*** Begin section ***

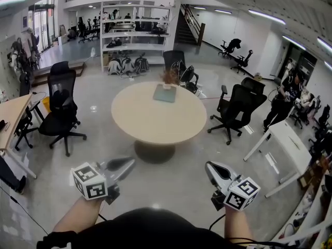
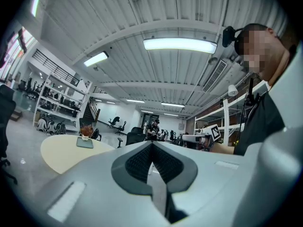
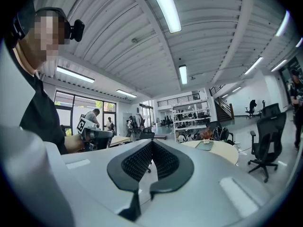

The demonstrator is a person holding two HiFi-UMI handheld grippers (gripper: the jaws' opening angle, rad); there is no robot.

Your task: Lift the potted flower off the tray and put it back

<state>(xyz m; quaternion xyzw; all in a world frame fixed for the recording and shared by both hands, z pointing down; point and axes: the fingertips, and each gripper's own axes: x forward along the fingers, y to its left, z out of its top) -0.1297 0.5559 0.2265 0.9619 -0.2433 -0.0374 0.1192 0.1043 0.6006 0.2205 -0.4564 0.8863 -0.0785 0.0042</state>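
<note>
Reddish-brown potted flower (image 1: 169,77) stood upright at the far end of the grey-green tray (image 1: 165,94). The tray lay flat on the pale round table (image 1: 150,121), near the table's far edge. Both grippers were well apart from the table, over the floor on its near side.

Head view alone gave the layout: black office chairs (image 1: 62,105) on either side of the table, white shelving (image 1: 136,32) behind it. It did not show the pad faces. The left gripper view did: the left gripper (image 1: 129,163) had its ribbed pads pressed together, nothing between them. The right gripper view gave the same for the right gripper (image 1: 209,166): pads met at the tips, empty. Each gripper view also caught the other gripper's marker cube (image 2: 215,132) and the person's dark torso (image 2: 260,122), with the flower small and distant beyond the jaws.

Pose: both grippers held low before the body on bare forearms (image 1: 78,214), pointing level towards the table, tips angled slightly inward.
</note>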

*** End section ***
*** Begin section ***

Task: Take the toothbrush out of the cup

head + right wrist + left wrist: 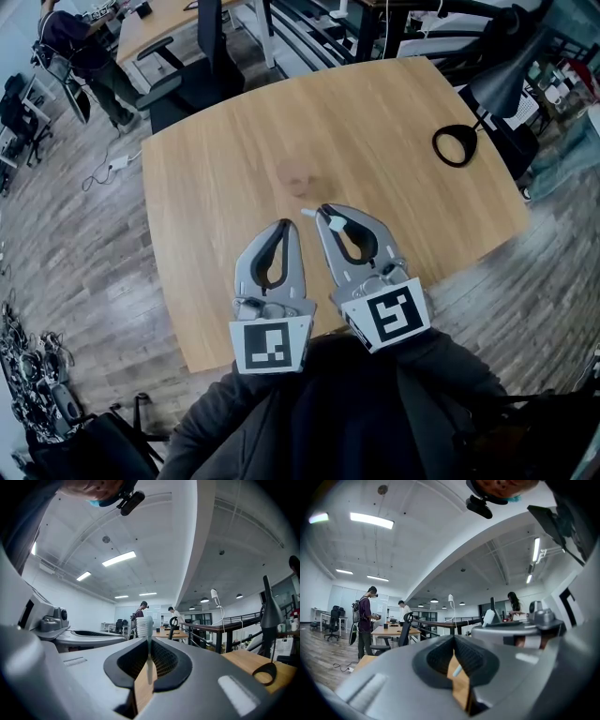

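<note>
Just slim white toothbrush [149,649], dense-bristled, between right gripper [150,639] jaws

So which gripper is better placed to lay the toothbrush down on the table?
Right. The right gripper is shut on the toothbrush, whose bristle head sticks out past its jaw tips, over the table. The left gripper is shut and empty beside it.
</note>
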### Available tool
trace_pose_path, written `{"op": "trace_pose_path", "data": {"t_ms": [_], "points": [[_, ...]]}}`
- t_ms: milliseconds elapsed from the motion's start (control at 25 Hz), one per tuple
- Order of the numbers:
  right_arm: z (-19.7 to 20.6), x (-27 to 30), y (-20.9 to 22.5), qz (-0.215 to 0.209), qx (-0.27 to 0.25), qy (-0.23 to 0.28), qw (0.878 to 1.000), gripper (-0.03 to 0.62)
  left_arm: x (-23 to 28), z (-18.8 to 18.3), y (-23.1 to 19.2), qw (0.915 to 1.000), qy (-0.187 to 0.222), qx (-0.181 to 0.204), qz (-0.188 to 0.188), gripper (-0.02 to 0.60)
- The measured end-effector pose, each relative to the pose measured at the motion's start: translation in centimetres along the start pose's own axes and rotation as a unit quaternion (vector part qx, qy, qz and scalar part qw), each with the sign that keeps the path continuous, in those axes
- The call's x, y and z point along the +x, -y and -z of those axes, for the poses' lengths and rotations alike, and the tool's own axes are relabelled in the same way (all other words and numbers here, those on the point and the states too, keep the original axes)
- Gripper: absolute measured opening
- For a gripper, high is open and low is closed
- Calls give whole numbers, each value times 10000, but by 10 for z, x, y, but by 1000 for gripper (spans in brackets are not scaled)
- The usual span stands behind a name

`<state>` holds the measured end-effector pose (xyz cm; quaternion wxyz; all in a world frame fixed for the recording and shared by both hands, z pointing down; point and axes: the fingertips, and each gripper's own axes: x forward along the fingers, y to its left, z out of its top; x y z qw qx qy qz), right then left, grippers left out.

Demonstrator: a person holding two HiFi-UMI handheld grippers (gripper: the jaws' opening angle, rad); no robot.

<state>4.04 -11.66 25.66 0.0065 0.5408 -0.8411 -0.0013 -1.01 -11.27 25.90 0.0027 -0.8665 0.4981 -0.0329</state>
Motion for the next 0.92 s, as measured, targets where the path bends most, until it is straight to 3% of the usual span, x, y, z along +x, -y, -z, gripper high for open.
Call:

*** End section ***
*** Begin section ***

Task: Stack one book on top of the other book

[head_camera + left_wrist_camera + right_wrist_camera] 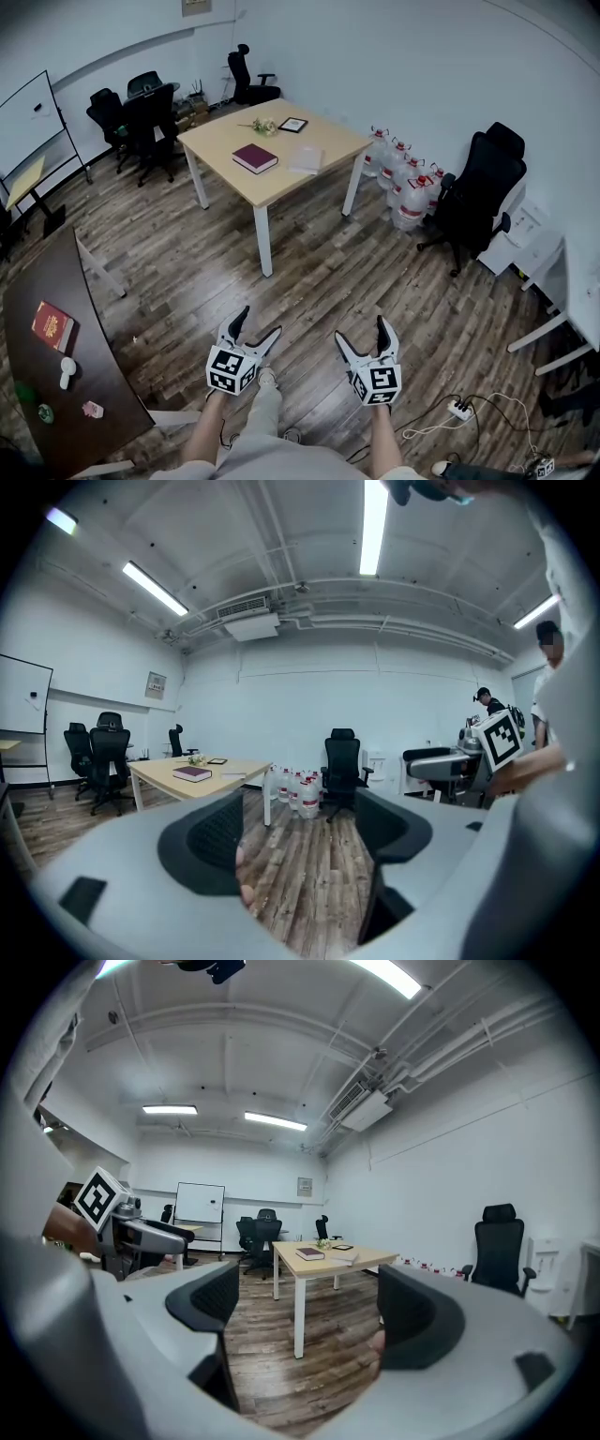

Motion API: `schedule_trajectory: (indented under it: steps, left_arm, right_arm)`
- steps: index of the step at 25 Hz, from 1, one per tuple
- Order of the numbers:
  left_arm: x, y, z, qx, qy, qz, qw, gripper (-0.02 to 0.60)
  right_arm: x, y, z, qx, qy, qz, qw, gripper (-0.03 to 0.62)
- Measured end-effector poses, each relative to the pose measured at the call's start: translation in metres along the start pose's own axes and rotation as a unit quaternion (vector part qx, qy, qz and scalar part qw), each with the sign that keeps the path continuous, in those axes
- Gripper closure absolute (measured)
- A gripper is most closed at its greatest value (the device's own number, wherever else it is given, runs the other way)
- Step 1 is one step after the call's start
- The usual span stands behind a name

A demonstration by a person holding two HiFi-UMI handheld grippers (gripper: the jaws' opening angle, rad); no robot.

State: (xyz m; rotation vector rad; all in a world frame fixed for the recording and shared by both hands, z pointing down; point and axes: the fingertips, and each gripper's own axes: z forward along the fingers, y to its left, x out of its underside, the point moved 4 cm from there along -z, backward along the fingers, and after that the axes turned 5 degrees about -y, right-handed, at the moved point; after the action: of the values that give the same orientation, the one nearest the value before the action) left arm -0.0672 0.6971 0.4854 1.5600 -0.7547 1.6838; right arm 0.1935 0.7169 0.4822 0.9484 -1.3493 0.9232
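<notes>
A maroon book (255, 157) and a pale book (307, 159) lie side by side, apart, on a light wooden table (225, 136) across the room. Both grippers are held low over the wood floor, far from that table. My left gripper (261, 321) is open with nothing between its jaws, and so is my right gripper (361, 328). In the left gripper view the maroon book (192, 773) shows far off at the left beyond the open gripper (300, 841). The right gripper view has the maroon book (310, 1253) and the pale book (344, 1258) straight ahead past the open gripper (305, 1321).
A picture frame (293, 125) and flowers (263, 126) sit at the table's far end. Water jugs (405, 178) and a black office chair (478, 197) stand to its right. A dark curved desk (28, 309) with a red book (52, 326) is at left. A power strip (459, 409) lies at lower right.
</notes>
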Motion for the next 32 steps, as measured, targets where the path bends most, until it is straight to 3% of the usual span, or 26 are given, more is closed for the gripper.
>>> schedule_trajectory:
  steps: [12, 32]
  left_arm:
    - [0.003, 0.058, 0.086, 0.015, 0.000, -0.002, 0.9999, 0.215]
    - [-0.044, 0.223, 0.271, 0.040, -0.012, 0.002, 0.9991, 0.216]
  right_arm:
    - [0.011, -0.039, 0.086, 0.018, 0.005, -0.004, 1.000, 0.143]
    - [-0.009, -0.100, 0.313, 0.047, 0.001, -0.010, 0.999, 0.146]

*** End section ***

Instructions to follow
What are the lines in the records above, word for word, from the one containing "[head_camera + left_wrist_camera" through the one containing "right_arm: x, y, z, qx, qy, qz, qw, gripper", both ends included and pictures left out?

Solution to the problem
[head_camera + left_wrist_camera + right_wrist_camera] 

Motion API: `schedule_trajectory: (indented under it: steps, left_arm, right_arm)`
- steps: index of the step at 25 Hz, from 1, one per tuple
- Order of the numbers:
  left_arm: x, y, z, qx, qy, qz, qw, gripper (-0.02 to 0.60)
  right_arm: x, y, z, qx, qy, qz, qw, gripper (-0.03 to 0.62)

Work on the exercise is now finished.